Every year I look forward to picking quinces at my parents’ and making jam and other stuff from them. When I was a child we had a peach, a cherry, two pear and four apple trees and all kinds of berry bushes cramped into our really not that big garden. It was impossible to eat all of it so my granny and her sisters would spend the summer at ours baking cakes, cooking all sorts of jams, compotes and pickles for storage. The apples were taken to the local juice press where we would receive juice in glass bottles in return.

Unfortunately fruit trees don’t get very old so a lot of them don’t carry much nowadays or had to go because they had become brittle. But not the quince tree, which is now the queen of the garden! There are lots of different types of quinces which are mainly divided into apple or pear quinces, named after their shape, with apple quinces apparently being tastier.

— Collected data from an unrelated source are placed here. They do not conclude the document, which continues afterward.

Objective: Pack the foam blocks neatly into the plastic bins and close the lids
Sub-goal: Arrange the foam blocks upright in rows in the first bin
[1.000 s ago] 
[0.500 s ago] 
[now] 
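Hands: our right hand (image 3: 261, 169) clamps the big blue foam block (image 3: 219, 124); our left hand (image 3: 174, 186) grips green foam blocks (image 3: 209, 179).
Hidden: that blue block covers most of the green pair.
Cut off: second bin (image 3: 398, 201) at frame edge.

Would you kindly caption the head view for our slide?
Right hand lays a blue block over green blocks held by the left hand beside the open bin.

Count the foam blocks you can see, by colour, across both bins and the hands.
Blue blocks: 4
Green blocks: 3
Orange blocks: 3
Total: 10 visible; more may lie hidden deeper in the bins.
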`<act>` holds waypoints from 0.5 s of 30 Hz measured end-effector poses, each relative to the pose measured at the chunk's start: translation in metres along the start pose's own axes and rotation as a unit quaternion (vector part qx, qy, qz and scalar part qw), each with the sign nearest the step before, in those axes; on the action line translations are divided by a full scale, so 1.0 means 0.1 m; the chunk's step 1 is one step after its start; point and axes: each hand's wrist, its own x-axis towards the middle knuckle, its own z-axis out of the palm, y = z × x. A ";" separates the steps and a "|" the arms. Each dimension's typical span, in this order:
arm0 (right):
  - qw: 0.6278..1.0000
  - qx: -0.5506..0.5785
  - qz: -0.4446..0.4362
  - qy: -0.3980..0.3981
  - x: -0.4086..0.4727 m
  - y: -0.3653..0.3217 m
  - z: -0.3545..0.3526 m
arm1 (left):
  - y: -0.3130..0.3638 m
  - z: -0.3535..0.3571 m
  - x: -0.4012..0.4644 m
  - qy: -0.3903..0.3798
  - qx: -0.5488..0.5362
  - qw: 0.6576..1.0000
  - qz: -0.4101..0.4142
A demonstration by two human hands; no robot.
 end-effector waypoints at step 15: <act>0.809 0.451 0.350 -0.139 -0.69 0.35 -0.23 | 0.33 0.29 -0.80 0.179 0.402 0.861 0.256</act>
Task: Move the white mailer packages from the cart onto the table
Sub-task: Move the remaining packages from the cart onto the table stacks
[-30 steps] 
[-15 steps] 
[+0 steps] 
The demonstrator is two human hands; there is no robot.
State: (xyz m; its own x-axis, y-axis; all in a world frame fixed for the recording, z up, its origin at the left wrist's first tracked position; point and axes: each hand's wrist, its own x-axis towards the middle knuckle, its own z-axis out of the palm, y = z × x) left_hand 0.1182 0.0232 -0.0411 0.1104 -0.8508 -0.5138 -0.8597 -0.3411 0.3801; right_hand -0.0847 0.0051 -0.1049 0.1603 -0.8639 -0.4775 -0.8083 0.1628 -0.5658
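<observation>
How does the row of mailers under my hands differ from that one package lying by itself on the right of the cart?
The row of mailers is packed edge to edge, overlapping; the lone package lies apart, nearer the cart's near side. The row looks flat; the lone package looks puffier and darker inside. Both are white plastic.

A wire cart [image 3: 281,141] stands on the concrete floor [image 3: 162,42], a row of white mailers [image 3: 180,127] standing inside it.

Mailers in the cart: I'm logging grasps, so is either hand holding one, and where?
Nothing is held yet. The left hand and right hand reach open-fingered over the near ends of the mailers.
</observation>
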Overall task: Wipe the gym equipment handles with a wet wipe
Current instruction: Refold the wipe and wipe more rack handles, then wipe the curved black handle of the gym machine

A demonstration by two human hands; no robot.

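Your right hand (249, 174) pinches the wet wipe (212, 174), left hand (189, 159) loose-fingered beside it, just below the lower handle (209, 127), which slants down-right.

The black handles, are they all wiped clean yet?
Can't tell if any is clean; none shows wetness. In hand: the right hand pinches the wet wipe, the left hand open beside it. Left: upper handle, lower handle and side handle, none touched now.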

You cannot eat quinces uncooked, they are very tough and the pips are highly poisonous when raw! They contain amygdalin which is processed to hydrocyanic acid in your guts. Heat immediately destroys the amygdalin so you definitely need to cook your quinces, especially when also using the core – which you do for example when making jam. The pips contain pectin and are responsible for the thickening of the jam. You can use just the flesh in meat dishes, like duck or beef, but I find it more satisfying to use the jam or quince paste instead as the intensely flowery and naturally astringent taste is so much more amazing with sweetness. By the way: in Germany, people use the slime of the cooked pips to treat a sore throat but I have never done this as I swear by a homemade onion & honey remedy instead – which, honestly, is a lot tastier than it sounds!